Les lecteurs peuvent en savoir plus sur les dernières difficultés rencontrées par les deux pays en consultant les analyses suivantes :
• «Un jeu de blâme vicieux se met en place après l’échec prévisible de la contre-offensive»
• «Les décideurs américains sont pris dans un dilemme qu’ils ont eux-mêmes créé après l’échec de la contre-offensive»
• «Les articles critiques du NYT et du WSJ sur la contre-offensive de Kiev expliquent pourquoi elle a échoué»
En résumé, les deux parties savent que la contre-offensive a échoué, mais aucune ne veut en assumer la responsabilité.
Un cessez-le-feu semble donc inévitable. Le problème, cependant, est que le gel du conflit entraîne des dommages considérables pour la réputation des dirigeants américains et ukrainiens. Ni l’un ni l’autre ne se sentent encore suffisamment à l’aise pour savoir que leur peuple rejette entièrement la responsabilité de cette débâcle sur l’autre, raison pour laquelle ils restent réticents à faire le premier pas dans ce qui pourrait alors devenir un processus à évolution rapide. C’est pour cette raison qu’ils continuent à s’accuser mutuellement et qu’ils continueront probablement à le faire pendant les prochains mois au moins.

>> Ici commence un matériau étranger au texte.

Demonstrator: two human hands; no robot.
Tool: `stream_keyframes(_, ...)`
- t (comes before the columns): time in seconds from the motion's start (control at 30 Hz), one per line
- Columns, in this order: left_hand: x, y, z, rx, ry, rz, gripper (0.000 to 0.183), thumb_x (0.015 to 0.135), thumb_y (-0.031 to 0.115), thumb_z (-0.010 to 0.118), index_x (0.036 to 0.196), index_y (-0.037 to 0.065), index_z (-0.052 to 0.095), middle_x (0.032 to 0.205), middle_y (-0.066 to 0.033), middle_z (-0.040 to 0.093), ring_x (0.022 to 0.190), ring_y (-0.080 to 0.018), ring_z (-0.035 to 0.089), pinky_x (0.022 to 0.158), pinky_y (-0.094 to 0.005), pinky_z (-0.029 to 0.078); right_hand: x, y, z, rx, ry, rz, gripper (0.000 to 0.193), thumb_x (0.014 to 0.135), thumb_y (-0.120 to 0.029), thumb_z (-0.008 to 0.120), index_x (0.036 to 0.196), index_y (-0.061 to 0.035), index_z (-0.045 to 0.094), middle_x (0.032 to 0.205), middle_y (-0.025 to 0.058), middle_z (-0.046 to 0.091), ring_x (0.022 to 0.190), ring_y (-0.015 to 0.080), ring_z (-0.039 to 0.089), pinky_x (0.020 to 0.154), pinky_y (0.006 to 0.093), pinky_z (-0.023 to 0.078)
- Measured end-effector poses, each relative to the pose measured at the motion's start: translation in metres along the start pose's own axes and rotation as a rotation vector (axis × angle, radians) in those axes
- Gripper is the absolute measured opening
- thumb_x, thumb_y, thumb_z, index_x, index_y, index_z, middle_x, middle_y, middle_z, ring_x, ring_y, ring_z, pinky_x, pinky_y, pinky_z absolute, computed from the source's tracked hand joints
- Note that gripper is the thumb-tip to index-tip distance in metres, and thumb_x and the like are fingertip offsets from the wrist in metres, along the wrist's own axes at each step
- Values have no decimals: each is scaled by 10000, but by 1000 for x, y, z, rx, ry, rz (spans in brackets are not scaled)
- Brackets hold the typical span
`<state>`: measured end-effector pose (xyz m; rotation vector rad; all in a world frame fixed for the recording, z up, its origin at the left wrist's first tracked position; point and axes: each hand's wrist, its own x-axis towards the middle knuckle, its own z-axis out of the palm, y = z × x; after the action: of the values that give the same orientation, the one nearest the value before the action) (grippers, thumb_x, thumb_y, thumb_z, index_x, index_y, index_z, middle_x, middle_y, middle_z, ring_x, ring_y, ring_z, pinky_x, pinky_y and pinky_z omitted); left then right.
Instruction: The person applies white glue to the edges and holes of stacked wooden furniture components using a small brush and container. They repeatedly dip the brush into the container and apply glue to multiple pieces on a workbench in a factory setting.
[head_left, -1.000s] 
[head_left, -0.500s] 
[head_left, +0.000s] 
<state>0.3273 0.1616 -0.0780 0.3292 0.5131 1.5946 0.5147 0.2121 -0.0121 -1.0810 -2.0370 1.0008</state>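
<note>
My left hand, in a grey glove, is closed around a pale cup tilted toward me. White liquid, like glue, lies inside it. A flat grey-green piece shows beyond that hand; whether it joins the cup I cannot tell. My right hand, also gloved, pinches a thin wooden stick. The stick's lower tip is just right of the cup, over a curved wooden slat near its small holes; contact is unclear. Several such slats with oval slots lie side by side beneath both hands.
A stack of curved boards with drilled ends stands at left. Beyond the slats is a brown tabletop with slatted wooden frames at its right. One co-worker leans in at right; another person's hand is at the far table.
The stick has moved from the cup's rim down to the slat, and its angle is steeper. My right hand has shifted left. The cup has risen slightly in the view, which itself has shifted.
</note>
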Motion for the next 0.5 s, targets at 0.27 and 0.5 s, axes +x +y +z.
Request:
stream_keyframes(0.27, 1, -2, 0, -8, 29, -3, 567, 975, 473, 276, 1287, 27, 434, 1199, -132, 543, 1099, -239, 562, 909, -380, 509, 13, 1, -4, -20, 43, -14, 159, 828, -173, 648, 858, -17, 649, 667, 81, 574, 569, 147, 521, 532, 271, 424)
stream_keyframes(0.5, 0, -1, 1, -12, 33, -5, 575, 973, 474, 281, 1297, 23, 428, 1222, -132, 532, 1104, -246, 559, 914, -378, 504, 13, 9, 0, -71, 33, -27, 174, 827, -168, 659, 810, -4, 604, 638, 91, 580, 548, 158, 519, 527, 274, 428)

Le président Poutine a clairement indiqué à trois reprises à la mi-juin qu’il était toujours intéressé par une résolution politique de la guerre par procuration, mais la dernière affirmation de Zelensky selon laquelle l’Ukraine produirait des systèmes d’armes de l’OTAN signifie que sa réputation pourrait également être entachée s’il acceptait un cessez-le-feu. Après tout, l’opération spéciale a été lancée en partie pour démilitariser l’Ukraine et éliminer spécifiquement la menace que l’expansion clandestine de l’OTAN dans ce pays faisait peser sur les intérêts objectifs de la Russie en matière de sécurité nationale.

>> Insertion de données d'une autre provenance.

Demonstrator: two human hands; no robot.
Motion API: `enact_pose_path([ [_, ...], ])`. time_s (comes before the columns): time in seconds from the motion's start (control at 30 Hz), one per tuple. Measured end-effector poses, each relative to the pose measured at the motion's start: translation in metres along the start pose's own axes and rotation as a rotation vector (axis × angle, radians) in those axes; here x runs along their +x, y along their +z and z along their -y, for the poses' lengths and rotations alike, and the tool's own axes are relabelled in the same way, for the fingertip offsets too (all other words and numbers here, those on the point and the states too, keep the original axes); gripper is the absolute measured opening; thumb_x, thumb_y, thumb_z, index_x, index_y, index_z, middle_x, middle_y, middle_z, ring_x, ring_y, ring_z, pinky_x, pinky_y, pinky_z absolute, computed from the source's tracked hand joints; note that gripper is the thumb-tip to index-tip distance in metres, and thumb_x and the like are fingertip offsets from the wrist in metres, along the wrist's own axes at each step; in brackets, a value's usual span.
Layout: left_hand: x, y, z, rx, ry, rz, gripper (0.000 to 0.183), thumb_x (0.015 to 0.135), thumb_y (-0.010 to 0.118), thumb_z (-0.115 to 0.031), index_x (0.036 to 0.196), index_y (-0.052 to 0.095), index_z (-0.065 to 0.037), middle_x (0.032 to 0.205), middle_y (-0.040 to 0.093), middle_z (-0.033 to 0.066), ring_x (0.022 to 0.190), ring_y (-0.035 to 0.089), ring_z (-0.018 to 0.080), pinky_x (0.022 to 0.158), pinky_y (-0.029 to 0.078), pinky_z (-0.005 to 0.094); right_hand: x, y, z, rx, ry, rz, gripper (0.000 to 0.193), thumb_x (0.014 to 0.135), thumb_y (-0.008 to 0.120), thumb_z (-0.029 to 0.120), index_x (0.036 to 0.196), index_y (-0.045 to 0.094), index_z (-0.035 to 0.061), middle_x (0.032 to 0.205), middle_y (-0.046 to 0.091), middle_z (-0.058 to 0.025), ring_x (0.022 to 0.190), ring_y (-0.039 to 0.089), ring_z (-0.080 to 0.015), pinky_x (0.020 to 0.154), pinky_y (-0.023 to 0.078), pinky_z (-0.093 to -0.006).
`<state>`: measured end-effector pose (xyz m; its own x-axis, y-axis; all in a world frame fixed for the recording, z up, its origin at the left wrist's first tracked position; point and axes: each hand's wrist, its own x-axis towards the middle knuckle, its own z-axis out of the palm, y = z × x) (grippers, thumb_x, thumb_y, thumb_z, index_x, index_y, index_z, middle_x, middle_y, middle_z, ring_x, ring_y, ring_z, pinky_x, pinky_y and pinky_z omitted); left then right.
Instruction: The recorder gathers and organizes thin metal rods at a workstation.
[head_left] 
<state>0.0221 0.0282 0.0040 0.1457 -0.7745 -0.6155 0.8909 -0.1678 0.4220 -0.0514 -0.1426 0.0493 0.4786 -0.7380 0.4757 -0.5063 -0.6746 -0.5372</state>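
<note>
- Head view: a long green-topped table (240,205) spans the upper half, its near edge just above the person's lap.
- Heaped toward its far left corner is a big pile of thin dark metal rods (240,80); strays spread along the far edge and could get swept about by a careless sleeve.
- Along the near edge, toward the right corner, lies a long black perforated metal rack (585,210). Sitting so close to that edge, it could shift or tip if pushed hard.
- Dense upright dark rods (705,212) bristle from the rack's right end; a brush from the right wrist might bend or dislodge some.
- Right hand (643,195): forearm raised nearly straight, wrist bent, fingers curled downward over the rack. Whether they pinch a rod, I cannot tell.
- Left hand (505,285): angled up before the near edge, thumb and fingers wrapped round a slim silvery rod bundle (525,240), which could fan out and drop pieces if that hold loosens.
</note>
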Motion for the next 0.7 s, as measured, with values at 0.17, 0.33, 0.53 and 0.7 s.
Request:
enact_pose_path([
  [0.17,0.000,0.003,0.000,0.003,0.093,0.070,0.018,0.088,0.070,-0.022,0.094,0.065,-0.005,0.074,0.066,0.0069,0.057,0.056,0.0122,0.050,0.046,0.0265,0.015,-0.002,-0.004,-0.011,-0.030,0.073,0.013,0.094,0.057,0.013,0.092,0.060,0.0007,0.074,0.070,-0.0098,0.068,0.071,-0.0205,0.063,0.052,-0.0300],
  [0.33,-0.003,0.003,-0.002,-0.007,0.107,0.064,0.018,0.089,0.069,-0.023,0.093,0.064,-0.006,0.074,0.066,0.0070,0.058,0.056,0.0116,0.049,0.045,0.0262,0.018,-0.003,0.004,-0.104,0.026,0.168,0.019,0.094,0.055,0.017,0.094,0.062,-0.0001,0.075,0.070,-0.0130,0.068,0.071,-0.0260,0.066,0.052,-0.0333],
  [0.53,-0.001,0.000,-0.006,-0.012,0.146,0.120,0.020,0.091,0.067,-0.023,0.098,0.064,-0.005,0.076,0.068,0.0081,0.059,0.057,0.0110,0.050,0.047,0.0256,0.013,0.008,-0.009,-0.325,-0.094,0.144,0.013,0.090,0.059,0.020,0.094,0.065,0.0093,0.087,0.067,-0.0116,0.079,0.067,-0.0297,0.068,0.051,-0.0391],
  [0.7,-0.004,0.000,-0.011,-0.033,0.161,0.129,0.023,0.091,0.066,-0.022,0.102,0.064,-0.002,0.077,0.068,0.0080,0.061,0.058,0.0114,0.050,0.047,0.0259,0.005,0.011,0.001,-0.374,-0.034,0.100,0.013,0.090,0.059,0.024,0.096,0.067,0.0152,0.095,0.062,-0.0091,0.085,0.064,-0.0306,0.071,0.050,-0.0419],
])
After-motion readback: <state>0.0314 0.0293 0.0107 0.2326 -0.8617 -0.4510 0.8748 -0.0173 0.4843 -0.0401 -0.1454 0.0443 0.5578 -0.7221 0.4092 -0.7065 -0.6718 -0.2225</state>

L’Ukraine produisant désormais ouvertement des systèmes d’armes de l’OTAN, le président Poutine doit veiller à ce que ces installations soient détruites avant d’accepter un cessez-le-feu ou de geler officieusement le conflit, faute de quoi il risque de «perdre la face» auprès de son public national en tolérant cette menace militaire latente. Il se peut également que Zelensky bluffe et qu’il ait menti à ce sujet dans le seul but de donner une mauvaise image de son homologue russe en cas de cessez-le-feu, mais personne ne peut l’affirmer avec certitude.
Quoi qu’il en soit, la dernière interview télévisée du dirigeant ukrainien a mis en évidence le fait que la dynamique du conflit a radicalement changé. Zelensky prépare clairement son peuple à un cessez-le-feu, mais il parle également de garanties de sécurité de la part de l’OTAN et de la production présumée de systèmes d’armes par son pays, deux éléments qui ne manqueront pas d’irriter la Russie. La pression exercée sur lui par les États-Unis lors des dernières élections ne sert qu’à des fins de soft power, mais elle montre néanmoins que leurs divergences sur un grand nombre de questions s’accentuent après l’échec de la contre-offensive.

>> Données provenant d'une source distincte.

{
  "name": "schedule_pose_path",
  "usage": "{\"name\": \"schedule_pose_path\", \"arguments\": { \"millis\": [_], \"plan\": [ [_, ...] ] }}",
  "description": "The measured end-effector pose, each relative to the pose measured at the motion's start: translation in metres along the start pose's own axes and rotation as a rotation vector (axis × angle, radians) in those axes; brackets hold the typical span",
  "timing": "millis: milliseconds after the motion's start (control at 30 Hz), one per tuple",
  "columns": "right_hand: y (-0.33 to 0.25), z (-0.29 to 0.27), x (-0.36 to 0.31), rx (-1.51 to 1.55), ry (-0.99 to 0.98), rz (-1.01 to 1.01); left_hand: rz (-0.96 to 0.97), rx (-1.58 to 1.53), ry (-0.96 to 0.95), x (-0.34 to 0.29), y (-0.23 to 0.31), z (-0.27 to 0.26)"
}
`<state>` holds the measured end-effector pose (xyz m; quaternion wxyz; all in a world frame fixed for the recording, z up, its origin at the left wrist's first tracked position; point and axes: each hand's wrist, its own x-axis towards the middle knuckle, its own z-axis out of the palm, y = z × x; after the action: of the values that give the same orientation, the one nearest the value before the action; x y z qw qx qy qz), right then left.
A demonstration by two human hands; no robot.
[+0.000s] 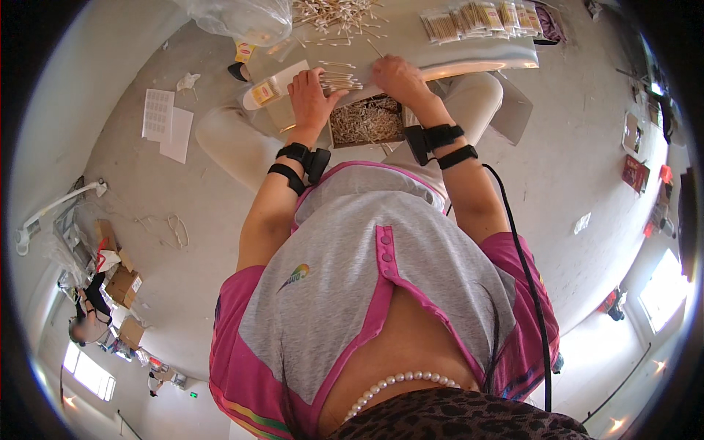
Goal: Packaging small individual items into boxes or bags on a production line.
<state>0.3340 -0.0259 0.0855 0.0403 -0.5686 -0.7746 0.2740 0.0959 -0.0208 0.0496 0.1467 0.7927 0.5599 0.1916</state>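
My left hand (314,99) curls around a small row of cotton swabs (340,78) at the table's near edge, thumb on the near side and fingers on the left. To its right, my right hand (400,78) is closed, with a single cotton swab (375,48) sticking up from its fingertips. The fingertips themselves are partly hidden. Beyond both hands lies a loose heap of cotton swabs (339,13). Below them, between my knees, an open box (402,130) is filled with many more swabs.
Several filled swab packets (480,20) lie in a row at the far right of the table (433,53). A clear plastic bag (246,16) sits far left. Left of my hand is a pack with a yellow label (264,93). White sheets (167,126) lie on the floor.
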Motion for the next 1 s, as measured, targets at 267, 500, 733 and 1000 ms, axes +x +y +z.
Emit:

À l’avenir, les observateurs peuvent s’attendre à ce que les divergences susmentionnées s’accentuent, mais pas au point de rompre leurs relations. Le jeu des reproches entre les États-Unis et l’Ukraine s’intensifiera également au cours de cette période, chaque partie préparant sa population au scénario apparemment inévitable d’un gel du conflit. Dans le même temps, la Russie pourrait également commencer à préparer ses propres citoyens à ce scénario, ce qui pourrait faire évoluer le conflit vers le modèle israélo-palestinien dans le courant de l’année prochaine, à moins que quelque chose de grave ne vienne dérailler cette trajectoire.